Tuesday, 29 July 2014

Big "Siss"

A few weeks ago I tumbled into Sissinghurst. Tangled, jangled at odds with myself. I cursed my own stupidity, it was a warm mid-summerish mid-morning and I tipped up with coach loads of Garden Tours...literally coach chaos! And still, amidst the thrumming Big "Siss" delivered!

In the arched brick entrance, notes from the head gardener written onto a slate with single blooms arranged in a lovely  wooden stand. Terracotta pots labeled in chalk...simple and honest, I make a mental note to do this myself...instead of a gift tag.You can read more from the gardeners here.

Garden and buildings converge at Sissinghurst to create a beautiful English symphony of brickwork, oak timbers, hung tiles all festooned with foliage and flower. They heighten one another.

I saw something of Vita in this statuesque visitor, perfectly attired visitor.

Heady? Yes! I scuttled away from the madding crowd and headed for the giant archway wondering how Adam Nicolson and Sarah Raven had progressed their vision of reinstating the kitchen garden. The view through is bucolic indeed...

A walk past a meadow brimful with sweet grass and dozing lambs brings me to a fully formed and large kitchen garden with flowers for cutting...hooray...

Just glorious to see big Siss looking so fantastic!
 I consider Sissinghurst the elder sister to my other favourite gardens Great Dixter and of course Perch Hill.

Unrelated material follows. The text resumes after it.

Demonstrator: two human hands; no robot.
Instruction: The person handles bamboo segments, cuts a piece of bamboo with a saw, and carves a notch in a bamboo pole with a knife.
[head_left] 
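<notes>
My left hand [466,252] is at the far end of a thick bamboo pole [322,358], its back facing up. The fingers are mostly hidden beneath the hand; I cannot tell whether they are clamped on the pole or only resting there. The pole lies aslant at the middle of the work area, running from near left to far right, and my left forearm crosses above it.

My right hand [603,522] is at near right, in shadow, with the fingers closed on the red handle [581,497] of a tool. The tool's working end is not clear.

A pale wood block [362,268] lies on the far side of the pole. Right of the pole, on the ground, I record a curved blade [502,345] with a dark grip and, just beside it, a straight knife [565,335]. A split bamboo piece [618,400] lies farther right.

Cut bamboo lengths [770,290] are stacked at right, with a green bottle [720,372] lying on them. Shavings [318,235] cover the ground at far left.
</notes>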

My head is swirling with iris and rose scented joy...summertime breezes whisper in my ear.
Inhaling deeply I head for home.

Thursday, 17 July 2014

Mown and Grown

The long days yawn ahead. 
Long and lazy. 
Pyjama clad, Croc footed I head for the fields with the lark and Boodle.
First stop the Cowshed, new doors fresh paint! 
Actually re-claimed doors but let's not quibble it's too early...
The fields are humming already. Choirs of insects sing ~ the grasses sway. The dew drops balance like pearls of sweat, the flowers tangle with the grass, no-one is sure who came with who to this dance.
Where the field runs into the garden fringes it seems to be beckoning the roses, "go wild!"
And the long day yawns ahead. 
The fields are "half-cut!" Drowsy and swoon inducing is the scent of a fallen wildflower meadow. Sorrel, Sweet Vernal, Birdsfoot Trefoil, Tufted Vetch, Clover, seeds and husks all jumbled like a giant bowl of nature's pot-pourri. It smells so sweet...honeydew, golden mead. I think it may be the greatest tea I'll never taste. The tractor drowns out the insects. Cutting long into the evening and the dark.
 Dusk is purple and gold. I head for the fields with Sauvignon and Boodle.
We yawn, the long day stretches behind us. 
Food for the winter.
I suspect I am talking to myself, but should you happen upon this post "Hello! Hello!"
I have been, and continue to be "here" Down the Lane. We are building a new piece of Lane which, whilst exciting, is also utterly terrifying and consuming. I promise to share all with you once we are respectable! In the meantime sending summery greetings or winter greetings to my Faraway friends!

 PS If you are interested in finding out more about native grasses and meadow flowers, The Wildlife Trust is an excellent resource.